● **Exercise description**
Read through the records. Copy each line that has the word "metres".

● **Material for the task**

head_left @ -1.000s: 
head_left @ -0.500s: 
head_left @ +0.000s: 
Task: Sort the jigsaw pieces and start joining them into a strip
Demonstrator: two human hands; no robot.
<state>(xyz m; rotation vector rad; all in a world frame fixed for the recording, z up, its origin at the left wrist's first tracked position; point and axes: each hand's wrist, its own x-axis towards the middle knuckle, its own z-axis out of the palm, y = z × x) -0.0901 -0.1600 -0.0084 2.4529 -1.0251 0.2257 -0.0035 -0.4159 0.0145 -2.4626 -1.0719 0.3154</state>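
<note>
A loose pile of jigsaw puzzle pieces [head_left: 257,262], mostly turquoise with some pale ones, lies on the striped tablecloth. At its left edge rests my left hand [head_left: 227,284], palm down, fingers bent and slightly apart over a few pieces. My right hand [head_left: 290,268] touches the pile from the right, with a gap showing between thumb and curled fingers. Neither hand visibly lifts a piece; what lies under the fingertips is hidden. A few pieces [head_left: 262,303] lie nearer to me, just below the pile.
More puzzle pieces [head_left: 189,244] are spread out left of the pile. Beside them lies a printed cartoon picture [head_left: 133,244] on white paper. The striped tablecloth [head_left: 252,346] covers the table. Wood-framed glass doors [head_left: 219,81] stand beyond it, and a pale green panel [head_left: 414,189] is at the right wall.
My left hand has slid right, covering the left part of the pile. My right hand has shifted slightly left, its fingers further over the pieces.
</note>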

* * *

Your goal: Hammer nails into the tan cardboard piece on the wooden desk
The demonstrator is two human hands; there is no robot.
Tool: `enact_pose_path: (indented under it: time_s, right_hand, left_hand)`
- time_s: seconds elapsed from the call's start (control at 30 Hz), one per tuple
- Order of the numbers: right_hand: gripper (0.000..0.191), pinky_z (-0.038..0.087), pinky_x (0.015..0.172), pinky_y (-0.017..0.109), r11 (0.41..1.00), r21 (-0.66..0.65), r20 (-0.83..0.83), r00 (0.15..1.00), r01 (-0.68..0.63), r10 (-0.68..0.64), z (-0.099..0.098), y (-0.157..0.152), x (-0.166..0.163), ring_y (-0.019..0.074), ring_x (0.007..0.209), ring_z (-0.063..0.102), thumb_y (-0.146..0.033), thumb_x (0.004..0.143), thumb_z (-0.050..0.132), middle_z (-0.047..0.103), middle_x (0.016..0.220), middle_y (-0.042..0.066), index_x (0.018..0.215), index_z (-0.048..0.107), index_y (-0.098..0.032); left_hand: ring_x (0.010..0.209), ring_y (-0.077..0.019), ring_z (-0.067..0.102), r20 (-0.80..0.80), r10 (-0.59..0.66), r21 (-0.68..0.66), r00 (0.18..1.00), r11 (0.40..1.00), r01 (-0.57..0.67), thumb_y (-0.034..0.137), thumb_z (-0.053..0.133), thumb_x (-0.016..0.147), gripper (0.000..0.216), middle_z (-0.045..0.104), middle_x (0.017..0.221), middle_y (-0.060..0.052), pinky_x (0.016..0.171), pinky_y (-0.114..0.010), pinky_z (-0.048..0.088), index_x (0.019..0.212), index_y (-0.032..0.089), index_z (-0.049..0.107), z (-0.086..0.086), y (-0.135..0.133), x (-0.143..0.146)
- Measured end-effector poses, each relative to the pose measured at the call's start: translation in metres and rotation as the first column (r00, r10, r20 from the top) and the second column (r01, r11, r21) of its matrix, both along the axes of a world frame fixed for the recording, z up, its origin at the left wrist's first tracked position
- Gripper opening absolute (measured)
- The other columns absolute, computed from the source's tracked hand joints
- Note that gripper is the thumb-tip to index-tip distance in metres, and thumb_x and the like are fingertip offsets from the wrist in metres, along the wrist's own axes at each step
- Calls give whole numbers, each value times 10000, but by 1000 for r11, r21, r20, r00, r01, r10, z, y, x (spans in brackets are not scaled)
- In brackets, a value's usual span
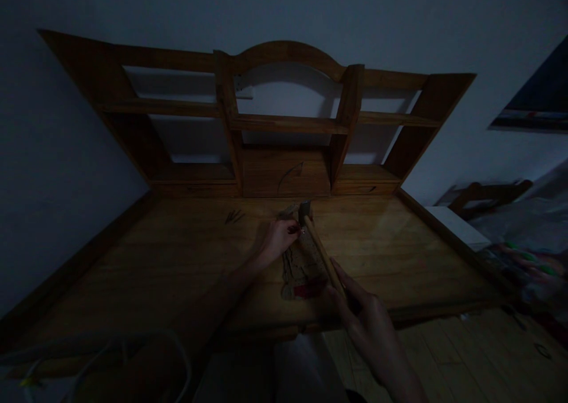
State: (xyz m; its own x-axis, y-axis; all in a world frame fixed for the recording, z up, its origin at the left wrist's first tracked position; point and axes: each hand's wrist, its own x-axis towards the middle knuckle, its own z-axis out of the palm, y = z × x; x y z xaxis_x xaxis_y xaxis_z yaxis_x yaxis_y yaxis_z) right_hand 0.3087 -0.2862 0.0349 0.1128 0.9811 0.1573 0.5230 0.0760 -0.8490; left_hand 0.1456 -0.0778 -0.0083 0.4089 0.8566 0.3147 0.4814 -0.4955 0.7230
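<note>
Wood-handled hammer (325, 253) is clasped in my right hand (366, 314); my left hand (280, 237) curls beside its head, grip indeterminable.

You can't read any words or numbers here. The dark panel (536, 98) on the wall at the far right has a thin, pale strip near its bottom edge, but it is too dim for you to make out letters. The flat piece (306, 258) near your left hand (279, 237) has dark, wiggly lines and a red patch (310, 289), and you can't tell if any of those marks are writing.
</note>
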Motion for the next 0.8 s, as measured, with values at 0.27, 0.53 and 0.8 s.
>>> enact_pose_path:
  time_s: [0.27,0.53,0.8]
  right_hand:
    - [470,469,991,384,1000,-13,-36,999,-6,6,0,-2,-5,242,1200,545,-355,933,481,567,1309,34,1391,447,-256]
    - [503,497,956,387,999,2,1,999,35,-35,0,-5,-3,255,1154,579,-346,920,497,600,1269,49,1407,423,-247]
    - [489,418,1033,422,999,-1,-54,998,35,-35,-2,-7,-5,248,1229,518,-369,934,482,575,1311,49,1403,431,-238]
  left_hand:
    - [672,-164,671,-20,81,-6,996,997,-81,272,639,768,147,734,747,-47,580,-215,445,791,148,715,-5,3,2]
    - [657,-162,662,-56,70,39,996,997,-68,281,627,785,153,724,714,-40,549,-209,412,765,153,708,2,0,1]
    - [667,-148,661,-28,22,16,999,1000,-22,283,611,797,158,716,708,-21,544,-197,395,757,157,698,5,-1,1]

● **Response box**
- Measured end-effector poses, each relative to the pose measured at the call's start: translation in metres and rotation as the first column (r00, r10, r20 from the top) and the second column (r01, r11, r21) of its matrix, both along the axes of a world frame fixed for the recording, z up, its origin at the left wrist's first tracked position
- Note that gripper is the thumb-tip to index-tip distance in metres, and thumb_x and the like are fingertip offsets from the wrist in metres, along the wrist's own axes at each step

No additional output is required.